The forms and variations of religious Taoism are incredibly diverse. They integrate a broad spectrum of academic, ritualistic, supernatural, devotional, literary, and folk practices with a multitude of results. Buddhism and Confucianism particularly affected the way many sects of Taoism framed, approached, and perceived the Tao. The multitudinous branches of religious Taoism accordingly regard the Tao, and interpret writings about it, in innumerable ways. Thus, outside of a few broad similarities, it is difficult to provide an accurate yet clear summary of their interpretation of the Tao.

A central tenet in most varieties of religious Taoism is that the Tao is ever-present, but must be manifested, cultivated, and/or perfected to be realized. It is the source of the Universe, and the seed of its primordial purity resides in all things. Breathing exercises, according to some Taoists, allowed one to absorb "parts of the universe." Incense and certain minerals were seen as representing the greater universe as well, and breathing them in could create similar effects. The manifestation of the Tao is de, which rectifies and invigorates the world with the Tao's radiance.

Alternatively, philosophical Taoism regards the Tao as a non-religious concept; it is not a deity to be worshiped, nor is it a mystical Absolute in the religious sense of the Hindu brahman. Joseph Wu remarked of this conception of the Tao, "Dao is not religiously available; nor is it even religiously relevant." The writings of Laozi and Zhuangzi are tinged with esoteric tones and approach humanism and naturalism as paradoxes. In contrast to the esotericism typically found in religious systems, the Tao is not transcendent to the self, nor is mystical attainment an escape from the world in philosophical Taoism. The self steeped in the Tao is the self grounded in its place within the natural Universe. A person dwelling within the Tao excels in themselves and their activities.

However, this distinction is complicated by hermeneutic difficulties in the categorization of Taoist schools, sects, and movements.

Some Taoists believe the Tao is an entity that can "take on human form" to perform its goals.

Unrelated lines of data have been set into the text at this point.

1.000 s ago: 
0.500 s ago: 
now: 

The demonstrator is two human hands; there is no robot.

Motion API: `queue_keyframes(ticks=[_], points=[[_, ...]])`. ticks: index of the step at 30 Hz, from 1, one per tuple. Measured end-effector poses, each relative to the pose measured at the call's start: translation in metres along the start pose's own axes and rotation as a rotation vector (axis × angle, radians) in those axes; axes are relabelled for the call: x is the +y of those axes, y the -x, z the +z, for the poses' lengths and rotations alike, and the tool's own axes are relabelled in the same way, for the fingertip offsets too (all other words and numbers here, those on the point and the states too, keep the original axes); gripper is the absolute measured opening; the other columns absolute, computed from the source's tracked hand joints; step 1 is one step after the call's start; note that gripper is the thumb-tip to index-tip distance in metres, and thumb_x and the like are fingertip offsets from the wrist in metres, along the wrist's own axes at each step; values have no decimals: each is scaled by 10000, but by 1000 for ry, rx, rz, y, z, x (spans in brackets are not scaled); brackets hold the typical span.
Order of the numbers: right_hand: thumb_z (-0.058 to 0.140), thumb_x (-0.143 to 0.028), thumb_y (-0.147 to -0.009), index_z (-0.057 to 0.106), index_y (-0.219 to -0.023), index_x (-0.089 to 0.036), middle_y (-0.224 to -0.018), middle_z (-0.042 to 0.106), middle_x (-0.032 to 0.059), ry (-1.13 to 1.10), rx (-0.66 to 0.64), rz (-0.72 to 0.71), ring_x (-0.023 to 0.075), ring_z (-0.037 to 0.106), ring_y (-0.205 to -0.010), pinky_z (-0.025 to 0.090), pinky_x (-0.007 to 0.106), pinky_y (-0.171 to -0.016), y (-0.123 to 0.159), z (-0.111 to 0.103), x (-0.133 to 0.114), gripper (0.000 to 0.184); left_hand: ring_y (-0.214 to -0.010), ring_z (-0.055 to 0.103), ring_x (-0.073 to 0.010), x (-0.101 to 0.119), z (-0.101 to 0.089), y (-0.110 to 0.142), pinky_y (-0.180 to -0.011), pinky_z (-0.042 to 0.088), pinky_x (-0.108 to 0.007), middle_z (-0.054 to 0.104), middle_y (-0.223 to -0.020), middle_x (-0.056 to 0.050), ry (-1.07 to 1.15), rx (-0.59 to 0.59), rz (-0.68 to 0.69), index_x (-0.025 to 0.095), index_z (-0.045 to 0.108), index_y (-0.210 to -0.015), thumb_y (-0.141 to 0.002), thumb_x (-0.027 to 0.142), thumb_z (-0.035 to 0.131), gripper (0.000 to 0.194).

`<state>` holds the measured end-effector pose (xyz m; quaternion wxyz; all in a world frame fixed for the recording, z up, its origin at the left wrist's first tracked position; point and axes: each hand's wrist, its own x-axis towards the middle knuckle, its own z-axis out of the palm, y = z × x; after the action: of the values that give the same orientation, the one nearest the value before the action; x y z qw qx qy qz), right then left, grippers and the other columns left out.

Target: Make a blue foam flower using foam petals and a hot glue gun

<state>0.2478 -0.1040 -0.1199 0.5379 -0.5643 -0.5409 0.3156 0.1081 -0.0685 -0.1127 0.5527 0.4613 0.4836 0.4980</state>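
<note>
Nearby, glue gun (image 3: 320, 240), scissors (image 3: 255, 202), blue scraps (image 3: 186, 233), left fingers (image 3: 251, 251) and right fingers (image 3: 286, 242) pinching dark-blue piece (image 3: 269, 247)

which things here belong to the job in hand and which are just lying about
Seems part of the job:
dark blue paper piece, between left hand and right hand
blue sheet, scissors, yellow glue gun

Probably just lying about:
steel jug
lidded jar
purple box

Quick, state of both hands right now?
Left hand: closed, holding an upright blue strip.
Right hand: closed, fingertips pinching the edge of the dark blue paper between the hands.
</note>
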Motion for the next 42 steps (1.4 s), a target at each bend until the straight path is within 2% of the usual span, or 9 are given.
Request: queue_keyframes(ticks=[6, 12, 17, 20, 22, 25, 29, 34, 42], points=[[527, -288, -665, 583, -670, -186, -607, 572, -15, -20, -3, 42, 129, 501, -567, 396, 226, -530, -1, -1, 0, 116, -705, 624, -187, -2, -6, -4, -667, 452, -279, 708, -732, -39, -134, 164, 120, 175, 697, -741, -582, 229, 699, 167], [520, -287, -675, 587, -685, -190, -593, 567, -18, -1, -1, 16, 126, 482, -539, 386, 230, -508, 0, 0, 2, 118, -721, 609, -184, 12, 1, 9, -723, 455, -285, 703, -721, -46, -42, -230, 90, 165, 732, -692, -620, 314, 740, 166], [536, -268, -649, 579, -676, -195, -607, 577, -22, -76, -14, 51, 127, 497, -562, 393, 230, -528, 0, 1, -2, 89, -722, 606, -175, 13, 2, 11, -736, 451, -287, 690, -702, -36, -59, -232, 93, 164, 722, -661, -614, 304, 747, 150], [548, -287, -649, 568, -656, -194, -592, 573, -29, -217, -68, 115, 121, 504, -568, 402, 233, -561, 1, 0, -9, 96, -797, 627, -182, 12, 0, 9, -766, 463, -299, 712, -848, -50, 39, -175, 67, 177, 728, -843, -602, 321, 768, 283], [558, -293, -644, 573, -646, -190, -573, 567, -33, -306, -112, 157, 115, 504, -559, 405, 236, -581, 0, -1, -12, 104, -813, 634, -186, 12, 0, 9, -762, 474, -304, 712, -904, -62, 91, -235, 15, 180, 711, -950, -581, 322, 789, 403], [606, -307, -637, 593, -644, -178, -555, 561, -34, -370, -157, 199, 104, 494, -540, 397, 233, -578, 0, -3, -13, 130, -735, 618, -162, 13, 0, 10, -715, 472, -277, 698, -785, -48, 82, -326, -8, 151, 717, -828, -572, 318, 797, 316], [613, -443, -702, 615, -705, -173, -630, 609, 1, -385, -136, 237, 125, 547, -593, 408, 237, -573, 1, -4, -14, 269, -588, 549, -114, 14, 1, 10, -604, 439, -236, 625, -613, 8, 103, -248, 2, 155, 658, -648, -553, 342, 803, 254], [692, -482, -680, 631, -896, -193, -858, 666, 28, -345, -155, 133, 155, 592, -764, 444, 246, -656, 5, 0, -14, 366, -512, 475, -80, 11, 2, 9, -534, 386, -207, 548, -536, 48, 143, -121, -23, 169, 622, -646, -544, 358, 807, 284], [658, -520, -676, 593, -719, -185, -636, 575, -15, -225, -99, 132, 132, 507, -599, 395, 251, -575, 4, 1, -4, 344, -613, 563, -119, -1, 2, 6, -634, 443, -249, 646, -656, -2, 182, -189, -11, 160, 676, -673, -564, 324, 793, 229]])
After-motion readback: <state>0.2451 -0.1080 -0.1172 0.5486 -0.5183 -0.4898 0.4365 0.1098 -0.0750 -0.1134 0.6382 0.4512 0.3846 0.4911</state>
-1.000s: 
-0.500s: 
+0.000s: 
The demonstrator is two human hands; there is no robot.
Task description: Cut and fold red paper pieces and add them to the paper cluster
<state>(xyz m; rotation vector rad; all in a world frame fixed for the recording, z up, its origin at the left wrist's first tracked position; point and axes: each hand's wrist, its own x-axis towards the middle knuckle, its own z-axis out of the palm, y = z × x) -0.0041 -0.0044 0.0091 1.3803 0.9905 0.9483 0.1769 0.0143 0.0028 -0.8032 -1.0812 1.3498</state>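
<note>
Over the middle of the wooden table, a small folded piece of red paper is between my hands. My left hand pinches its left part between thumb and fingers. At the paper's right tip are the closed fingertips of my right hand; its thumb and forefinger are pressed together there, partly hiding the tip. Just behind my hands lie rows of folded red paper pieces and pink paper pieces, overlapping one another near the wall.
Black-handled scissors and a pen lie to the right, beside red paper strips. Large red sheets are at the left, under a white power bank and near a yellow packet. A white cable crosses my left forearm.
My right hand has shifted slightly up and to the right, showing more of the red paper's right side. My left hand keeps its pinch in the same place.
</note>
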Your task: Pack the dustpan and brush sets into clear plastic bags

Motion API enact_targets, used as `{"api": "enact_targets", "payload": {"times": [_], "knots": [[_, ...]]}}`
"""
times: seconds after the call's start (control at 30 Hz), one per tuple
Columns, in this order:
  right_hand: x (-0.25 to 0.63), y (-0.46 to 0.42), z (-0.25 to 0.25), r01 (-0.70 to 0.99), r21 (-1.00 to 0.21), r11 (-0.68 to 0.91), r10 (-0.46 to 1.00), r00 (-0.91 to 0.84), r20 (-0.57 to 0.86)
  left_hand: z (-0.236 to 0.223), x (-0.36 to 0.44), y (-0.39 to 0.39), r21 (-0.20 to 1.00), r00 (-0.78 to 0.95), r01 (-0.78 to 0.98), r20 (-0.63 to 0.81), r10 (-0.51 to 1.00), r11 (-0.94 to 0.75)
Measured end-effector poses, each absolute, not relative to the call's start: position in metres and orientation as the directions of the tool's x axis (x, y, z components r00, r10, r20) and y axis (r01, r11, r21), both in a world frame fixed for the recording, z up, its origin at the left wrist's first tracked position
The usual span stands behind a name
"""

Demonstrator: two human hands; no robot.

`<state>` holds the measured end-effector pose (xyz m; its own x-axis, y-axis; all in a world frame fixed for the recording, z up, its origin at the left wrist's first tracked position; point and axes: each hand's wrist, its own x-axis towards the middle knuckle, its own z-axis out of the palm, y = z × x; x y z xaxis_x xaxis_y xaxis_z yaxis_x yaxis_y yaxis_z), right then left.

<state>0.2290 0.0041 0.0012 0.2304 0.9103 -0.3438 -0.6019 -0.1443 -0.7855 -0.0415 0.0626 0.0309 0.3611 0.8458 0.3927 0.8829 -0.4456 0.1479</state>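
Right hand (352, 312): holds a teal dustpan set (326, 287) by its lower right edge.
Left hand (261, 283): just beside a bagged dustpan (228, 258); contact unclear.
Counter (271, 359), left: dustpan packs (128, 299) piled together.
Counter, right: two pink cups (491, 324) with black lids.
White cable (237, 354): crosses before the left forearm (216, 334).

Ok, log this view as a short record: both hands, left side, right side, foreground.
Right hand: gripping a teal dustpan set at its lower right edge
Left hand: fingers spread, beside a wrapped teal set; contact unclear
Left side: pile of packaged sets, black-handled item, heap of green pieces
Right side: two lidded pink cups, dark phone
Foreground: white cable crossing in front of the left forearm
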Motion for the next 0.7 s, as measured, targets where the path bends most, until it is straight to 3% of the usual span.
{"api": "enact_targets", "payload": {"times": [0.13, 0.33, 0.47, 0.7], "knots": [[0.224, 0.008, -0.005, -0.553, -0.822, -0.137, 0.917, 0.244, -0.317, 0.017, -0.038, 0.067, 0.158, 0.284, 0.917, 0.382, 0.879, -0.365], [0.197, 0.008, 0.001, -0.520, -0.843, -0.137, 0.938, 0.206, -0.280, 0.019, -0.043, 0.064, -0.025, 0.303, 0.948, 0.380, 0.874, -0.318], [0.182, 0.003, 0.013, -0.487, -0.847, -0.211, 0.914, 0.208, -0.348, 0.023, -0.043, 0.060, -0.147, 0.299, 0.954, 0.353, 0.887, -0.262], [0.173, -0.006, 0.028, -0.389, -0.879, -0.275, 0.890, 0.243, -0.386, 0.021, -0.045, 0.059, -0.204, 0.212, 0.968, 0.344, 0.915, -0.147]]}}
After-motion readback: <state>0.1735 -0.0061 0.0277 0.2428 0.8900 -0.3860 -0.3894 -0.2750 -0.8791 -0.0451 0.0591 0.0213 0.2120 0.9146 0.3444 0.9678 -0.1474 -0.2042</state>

The Tao represents human harmony with the universe and even more phenomena in the world and nature.

===Confucianism===
The Tao of Confucius can be translated as 'truth'. Confucianism regards the Way, or Truth, as concordant with a particular approach to life, politics, and tradition. It is held as equally necessary and well regarded as de and ren ('compassion', 'humanity'). Confucius presents a humanistic Tao. He only rarely speaks of the 'Way of Heaven'. The early Confucian philosopher Xunzi explicitly noted this contrast. Though he acknowledged the existence and celestial importance of the Way of Heaven, he insisted that the Tao principally concerns human affairs.

As a formal religious concept in Confucianism, Tao is the Absolute toward which the faithful move. In Zhongyong (The Doctrine of the Mean), harmony with the Absolute is the equivalent to integrity and sincerity. The Great Learning expands on this concept explaining that the Way illuminates virtue, improves the people, and resides within the purest morality. During the Tang dynasty, Han Yu further formalized and defined Confucian beliefs as an apologetic response to Buddhism. He emphasized the ethics of the Way. He explicitly paired "Tao" and "De", focusing on humane nature and righteousness. He also framed and elaborated on a "tradition of the Tao" in order to reject the traditions of Buddhism.

Ancestors and the Mandate of Heaven were thought to emanate from the Tao, especially during the Song dynasty.

===Buddhism===

Buddhism first started to spread in China during the first century AD and was experiencing a golden age of growth and maturation by the fourth century AD. Hundreds of collections of Pali and Sanskrit texts were translated into Chinese by Buddhist monks within a short period of time. Dhyana was translated as , and later as "zen", giving Zen Buddhism its name. The use of Chinese concepts, such as the Tao, that were close to Buddhist ideas and terms helped spread the religion and make it more amenable to the Chinese people. However, the differences between the Sanskrit and Chinese terminology led to some initial misunderstandings and the eventual development of Buddhism in East Asia as a distinct entity. As part of this process, many Chinese words introduced their rich semantic and philosophical associations into Buddhism, including the use of "Tao" for central concepts and tenets of Buddhism.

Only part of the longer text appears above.